We look at the tools for monitoring distributed applications
When the application was monolithic, and suddenly, once it became distributed, another unknown is added to the availability calculation formula — the network one. Because of problems with calls between components, applications often fall down and start jerking their feet. And finding out the reasons for the unstable operation of a distributed application is another problem. Additional confusion in the structure of the application introduces conditional kubernetes, which at its own discretion can arbitrarily distribute conditional pods on conditional nodes. I am writing “conditional”, because in place of kubernetes there can be Swarm and Openshift, and so on and so forth.
I mean, without normal visualization it can be very difficult to figure out where the temperature is. Under the cut, my idea of the potential capabilities of tools that can draw an application map and highlight areas for the application of plantain, as well as a list of these tools with screenshots.
Let's first understand what is desirable to see on the application map, then consider the approaches to monitoring and then move on to specific vendors.
What do you want to see on the application map
The first thing that comes to mind is the possibility of grouping the nodes of an application according to certain criteria. For example, I say that in this group I have a frontend, and in this backend, or here I have copies of the Payments service, and here Shipping. Well, and so on. And the people who are responsible for this or that part immediately see the full picture of what is happening within their area of responsibility.
The second is the separation of the application by levels with the ability to see, for example, in terms of infrastructure, service, service instances, etc. As well as in the first case, it will help to identify the problem layer.
Third- the outputs and inputs of these nodes, including the connections between them. On these threads you want to see golden signals (golden signals), which Google describes in Chapter 6 of Monitoring Distributed Systems of the book Site Reliability Engineering. I have already published the translation of this chapter in a blog on Medium . The signals are as follows: latency, traffic (throughput), errors (error rate) and saturation.
Perhaps I did not take into account something. Please go to the comments if you think that there are not enough other important things.
What do different monitoring approaches conceal?
I don’t know what else to call it, so I’ll call the approaches agent-based and agent-free monitoring. Now I will explain xy from xy.
Agency monitoring
Agent monitoring means the need to implement special monitoring agents in a controlled application. Agents embed trace ID in packet headers.
This type includes APM monitoring solutions and all those that are embedded by injecting the SDK into the application code.
Pros: helps with finding the root cause of the problem, the headers can accurately track the path of the transaction.
Minuses: possible overheads due to the modification of the algorithm of the application, the impossibility of embedding in outdated applications, support for a limited set of programming languages
Agentless monitoring
Monitoring without application modification. Logs, operating system level tracing, network traffic monitoring can be attributed to this type.
Pros: monitoring by monitoring various frameworks and programming languages, can work where trace ID injection is impossible, there is no overhead on a controlled application.
Cons: Without a trace ID, it can be difficult to restore the business transaction context, the inability to listen to traffic if SSL encapsulation is configured and there are no keys,
What do vendors offer
Vendor disassembled on the basis of agent / agentless, the other characteristics you can ask in the comments or personal message. I had the greatest experience with Instana, Appdynamics and New Relic, if you want to see it - I can help with demo licenses for a period longer than 14 days (as they offer on their default sites).
Agency monitoring
Instana is a tool for monitoring distributed systems. The key feature is a single agent for all supported technologies and the collection of metrics once a second.
Appdynamics is a well-known APM monitoring solution. Able to build an application map based on calls between application components. Call monitoring requires an agent installation.
New Relic is a direct competitor to Appdynamics. The key difference is that it can be monitored only from the cloud (agents are also installed on the target servers). Builds a map of applications based on calls.
Dynatrace - APM monitoring tool. It supports monitoring of various programming languages and can work both from the cloud and on-premise.
AWS X-Ray- monitoring applications hosted on AWS. It supports the visualization of the application map, requires the installation of its own SDK.

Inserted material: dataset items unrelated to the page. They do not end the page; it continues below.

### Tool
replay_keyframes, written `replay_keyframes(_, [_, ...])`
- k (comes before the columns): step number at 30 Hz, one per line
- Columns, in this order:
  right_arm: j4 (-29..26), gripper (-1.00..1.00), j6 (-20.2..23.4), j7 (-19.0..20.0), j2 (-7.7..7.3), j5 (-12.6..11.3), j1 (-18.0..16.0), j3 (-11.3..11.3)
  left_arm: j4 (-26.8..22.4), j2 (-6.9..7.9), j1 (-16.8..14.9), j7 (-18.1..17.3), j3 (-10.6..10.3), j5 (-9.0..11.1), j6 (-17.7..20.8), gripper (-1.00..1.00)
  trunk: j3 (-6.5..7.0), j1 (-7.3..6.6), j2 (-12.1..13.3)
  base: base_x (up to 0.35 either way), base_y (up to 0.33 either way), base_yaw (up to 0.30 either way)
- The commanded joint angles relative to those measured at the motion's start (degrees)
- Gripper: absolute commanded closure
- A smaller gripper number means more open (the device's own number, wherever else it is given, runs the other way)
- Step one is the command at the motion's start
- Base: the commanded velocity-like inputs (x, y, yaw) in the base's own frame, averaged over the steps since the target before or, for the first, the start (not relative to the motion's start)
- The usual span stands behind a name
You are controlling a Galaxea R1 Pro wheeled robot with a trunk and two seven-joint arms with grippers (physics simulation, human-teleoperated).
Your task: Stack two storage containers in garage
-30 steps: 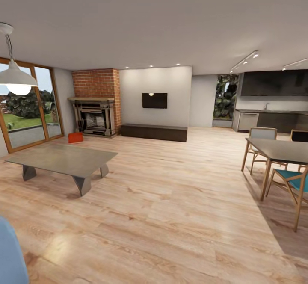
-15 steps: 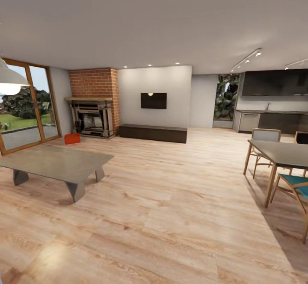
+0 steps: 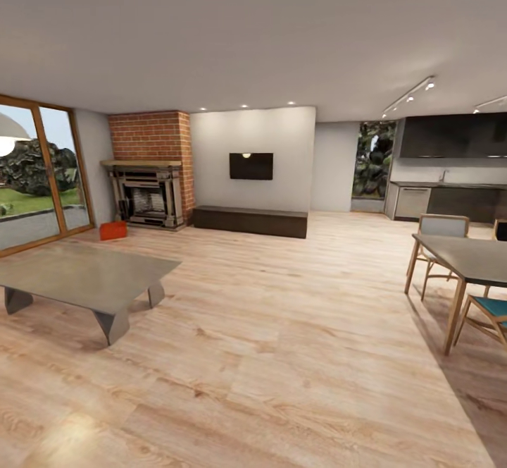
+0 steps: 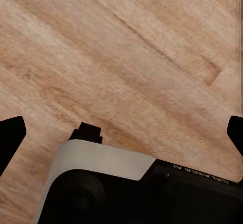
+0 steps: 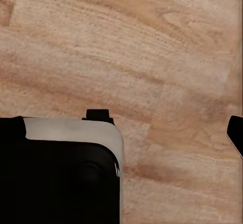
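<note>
One orange-red storage container [image 3: 113,230] sits on the light wood-plank floor of the living room, far off at the left, in front of the brick fireplace [image 3: 148,189]. In the left wrist view my left gripper [image 4: 123,133] hangs open over the wood floor, its black fingertips [image 4: 11,133] wide apart with nothing between them. My right gripper [image 5: 123,130] is likewise open and empty above the planks, one fingertip [image 5: 236,132] at the frame's edge. Part of my own black and white body lies below each gripper.
A low grey table [image 3: 91,278] stands at the near left, between me and the container. At the right are a dining table [image 3: 468,255] and chairs [image 3: 493,309]. Glass doors [image 3: 35,172] line the left wall, and a dark bench [image 3: 250,220] runs along the back wall.
The whole head view has shifted: the table, fireplace and container slid leftward, the hanging lamp nearly left the frame, and the blue object at the lower left is gone. The camera moved, not the things.
</note>
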Motion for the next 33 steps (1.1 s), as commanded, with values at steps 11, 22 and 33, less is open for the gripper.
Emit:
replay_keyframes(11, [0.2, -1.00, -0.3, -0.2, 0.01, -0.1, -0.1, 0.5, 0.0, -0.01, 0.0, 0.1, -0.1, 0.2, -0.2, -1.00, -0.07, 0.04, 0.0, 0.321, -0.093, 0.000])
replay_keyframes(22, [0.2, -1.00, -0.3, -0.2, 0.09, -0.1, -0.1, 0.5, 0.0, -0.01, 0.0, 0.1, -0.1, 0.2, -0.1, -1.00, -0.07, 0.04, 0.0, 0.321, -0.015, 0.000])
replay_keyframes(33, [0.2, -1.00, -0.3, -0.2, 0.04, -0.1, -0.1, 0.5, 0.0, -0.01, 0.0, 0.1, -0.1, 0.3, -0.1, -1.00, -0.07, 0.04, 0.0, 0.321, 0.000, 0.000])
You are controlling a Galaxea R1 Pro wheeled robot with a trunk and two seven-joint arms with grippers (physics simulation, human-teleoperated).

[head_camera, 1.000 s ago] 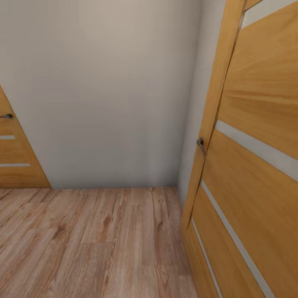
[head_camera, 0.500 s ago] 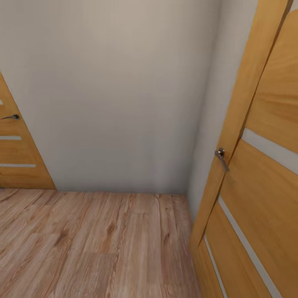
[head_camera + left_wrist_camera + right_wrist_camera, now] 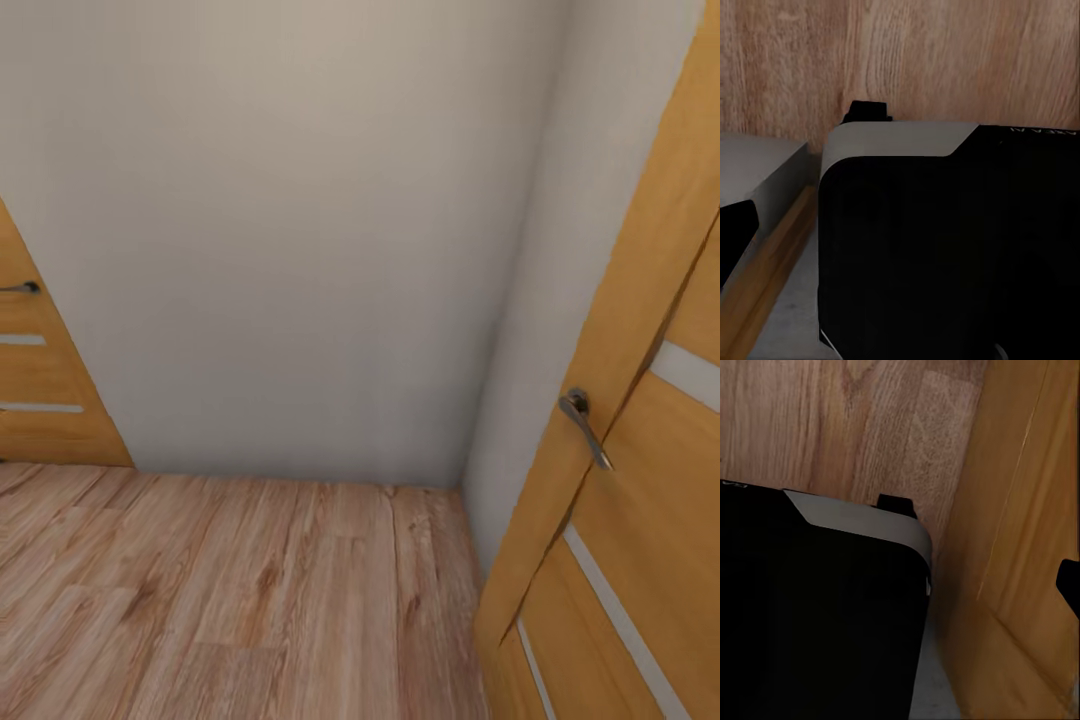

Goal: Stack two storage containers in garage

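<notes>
Your robot faces a white wall corner [image 3: 300, 250] with the honey-wood door [image 3: 640, 480] just beside its right; turning carelessly could clip that door. You cannot tell the fingers' state, and the storage containers are nowhere visible on this wood-plank floor [image 3: 230, 600].

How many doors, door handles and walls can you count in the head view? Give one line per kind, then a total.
Honey-wood doors: 2, left door and right door
Metal door handles: 2, left handle and right handle
White-grey walls: 2, facing wall and side wall
Total: 6
</notes>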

OpenTracing - API for tooling distributed applications. Many commercial and non-commercial solutions work on the basis of this API.
Jaeger is a free open source tool for tracing. Built on the basis of OpenTracing.

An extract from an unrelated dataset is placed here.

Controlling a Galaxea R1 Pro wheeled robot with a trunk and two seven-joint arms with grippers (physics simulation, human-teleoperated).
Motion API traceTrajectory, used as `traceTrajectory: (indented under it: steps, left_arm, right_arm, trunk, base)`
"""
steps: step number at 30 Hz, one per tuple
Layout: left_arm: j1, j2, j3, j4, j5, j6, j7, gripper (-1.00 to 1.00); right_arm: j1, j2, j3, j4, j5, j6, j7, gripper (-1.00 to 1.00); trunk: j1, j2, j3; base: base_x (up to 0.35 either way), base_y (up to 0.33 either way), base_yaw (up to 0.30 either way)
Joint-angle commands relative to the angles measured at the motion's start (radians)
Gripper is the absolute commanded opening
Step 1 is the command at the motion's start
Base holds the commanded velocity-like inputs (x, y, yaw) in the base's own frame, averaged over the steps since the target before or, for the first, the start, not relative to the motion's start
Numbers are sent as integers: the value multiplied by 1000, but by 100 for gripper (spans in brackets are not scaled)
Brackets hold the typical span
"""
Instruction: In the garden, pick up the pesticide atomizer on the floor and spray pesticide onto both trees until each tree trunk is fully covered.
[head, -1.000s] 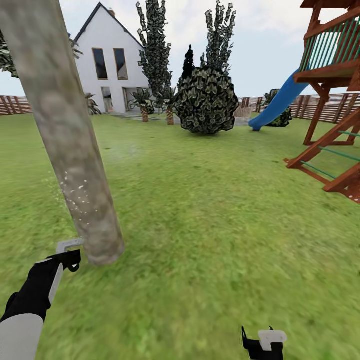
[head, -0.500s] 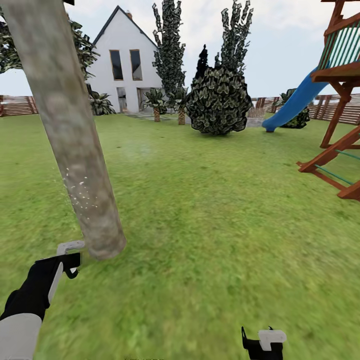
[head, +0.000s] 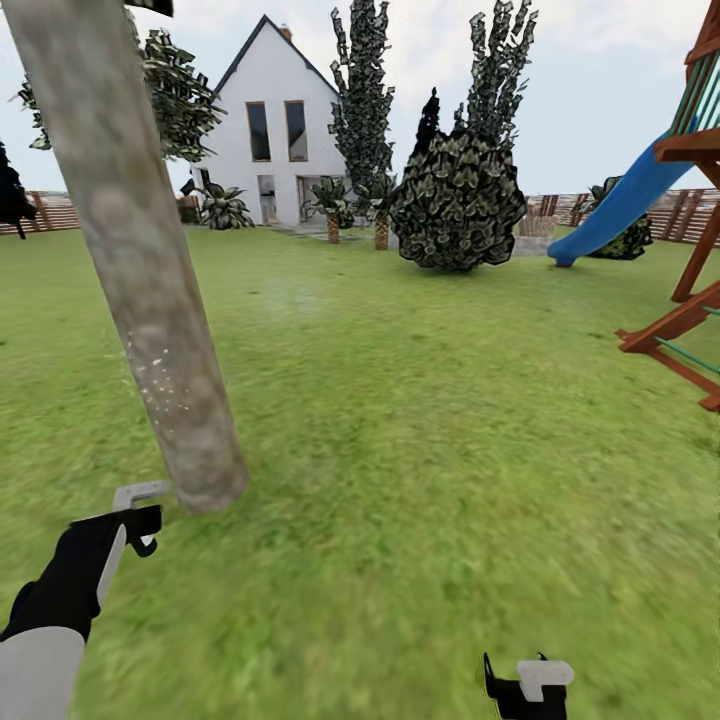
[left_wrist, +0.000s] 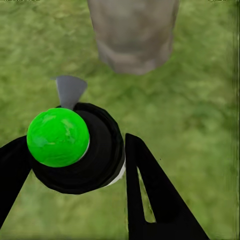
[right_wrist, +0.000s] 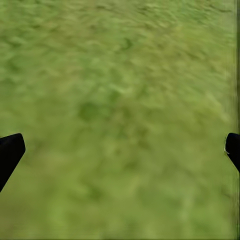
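Observation:
A thick grey-brown tree trunk (head: 150, 300) leans across the left of the head view, with white specks low on its bark. Its base (left_wrist: 132, 35) stands on the garden lawn (head: 430, 420) just ahead of my left gripper (head: 146, 524). That gripper (left_wrist: 75, 155) is shut on the pesticide atomizer (left_wrist: 57, 136), a black bottle with a green ball top. The atomizer's grey nozzle (head: 136, 493) points at the foot of the trunk, a short gap away. My right gripper (head: 522, 684) hangs low at the front and is open over bare grass (right_wrist: 120, 100).
Far back stand a white house (head: 275, 130), a round dark bush (head: 458, 205) with narrow dark trees behind it, and small palms. A blue slide (head: 625, 205) and wooden play frame (head: 690, 320) fill the right. A slat fence (head: 50, 212) bounds the lawn.
The whole picture has shifted right, so the camera has turned left. Both grippers and the atomizer keep their places in the view, close to the trunk's base.

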Motion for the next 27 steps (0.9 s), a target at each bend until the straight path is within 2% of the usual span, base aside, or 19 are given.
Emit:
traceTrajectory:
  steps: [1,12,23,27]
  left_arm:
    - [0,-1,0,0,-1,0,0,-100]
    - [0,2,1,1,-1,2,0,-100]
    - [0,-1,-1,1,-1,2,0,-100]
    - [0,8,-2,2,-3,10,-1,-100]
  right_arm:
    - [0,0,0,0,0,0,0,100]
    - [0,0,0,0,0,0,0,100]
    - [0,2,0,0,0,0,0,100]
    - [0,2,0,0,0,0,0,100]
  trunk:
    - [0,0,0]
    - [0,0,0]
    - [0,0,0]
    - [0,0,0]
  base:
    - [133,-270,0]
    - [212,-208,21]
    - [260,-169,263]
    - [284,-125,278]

Datadog APM is a commercial tool for monitoring distributed applications. Works on the basis of the mentioned OpenTracing.
Agentless monitoring
OpenZipkin is a free tool for tracing distributed applications. A feature of his work is to collect data on calls using the library of instrumentation and then send this data to the collector OpenZipkin.
Linkerd is a free tool for tracing calls within the application. It is a superstructure over OpenZipkin, installed on the infrastructure kubernetes as a sidecar-container.
Envoy is a free tool. Works as a proxy to which call data is sent between application components. There is no own web interface, data can be obtained via HTTP GET requests or sent to statsd.
Netsil- A tool for monitoring distributed applications based on listening to traffic. It works regardless of the language in which the application is written.
Tell who used what and what impression left.